Time series of physical climate variables. (a) Global mean screen temperature, (b) global mean precipitation, (c) thermosteric sea level anomaly, (d) North Atlantic meridional overturning circulation, (e) Northern Hemisphere September sea ice cover, and (f) Southern Hemisphere March sea ice cover. Data were smoothed using a 5-year running mean (except for Figure 2c).

[7] In the following section we report decadal-mean values along with their associated uncertainty ranges (90% confidence intervals). These ranges were estimated from internal climate variability in the pre-industrial control simulation under the assumption that variability is independent of the climate state.

3. Results and Discussion

3.1. Biogeochemical Changes

[8] The highest peak in atmospheric CO2 concentration (1409 ± 1 ppm) is reached in the PULSE experiment, in which the CO2 is emitted instantaneously (Figure 1c). In the A2+ and OVSHT experiments, the CO2 concentration peaks at similar values (823 ± 1 ppm and 866 ± 1 ppm, respectively) albeit at different times. In the UNSHT experiment, the maximum CO2 level is 697 ± 1 ppm. This confirms the expected result that a higher CO2 emissions rate leads to a higher peak in atmospheric CO2 concentration [Maier-Reimer and Hasselmann, 1987; Eby et al., 2009]. The reason is that CO2 uptake by carbon sinks cannot keep up with faster CO2 emission rates. Also, the similarity of the peaks in the A2+ and OVSHT experiments suggests that the peak CO2 concentration is determined not only by the emission rate (which is higher in the A2+ case), but also the duration of emissions (which is longer in the OVSHT case).

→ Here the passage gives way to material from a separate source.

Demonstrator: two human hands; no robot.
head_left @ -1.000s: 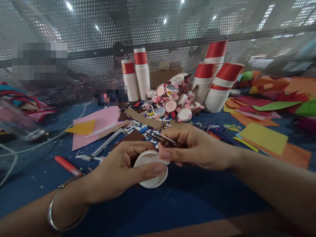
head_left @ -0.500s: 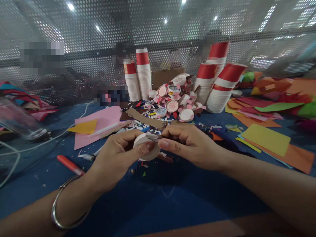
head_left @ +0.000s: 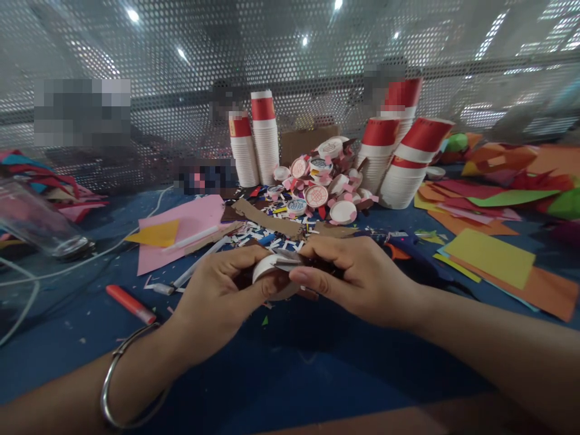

The CO2 level at the end of the simulation (647 ± 1 ppm) is approximately independent of the emissions trajectory. The same CO2 level is not reached immediately after cessation of CO2 emissions: for example, the CO2 in the A2+ simulations converges to the CO2 level in the PULSE experiments only 100 years after emissions cease.

[9] Of the 2500 PgC of CO2 emitted, 1107 ± 3 PgC are sequestered on land and 671 ± 1 PgC in the ocean by the year 2400 in all simulations (Figures 1d and 1e). Initially, land CO2 uptake is rapid but gradually slows in all simulations, eventually becoming slightly negative (implying release of CO2 into the atmosphere) in response to declining CO2 concentration but constant surface air temperature (see Figure 2a). In contrast, the ocean continues to take up CO2, albeit at a lower rate, after the peak in CO2 concentration. Compared to similar experiments with other models [Plattner et al., 2008; Eby et al., 2009; Lowe et al., 2009], the land CO2 uptake in CanESM1 is somewhat stronger, and the ocean uptake is somewhat weaker, similar to its behavior over the 20th century [Arora et al., 2009].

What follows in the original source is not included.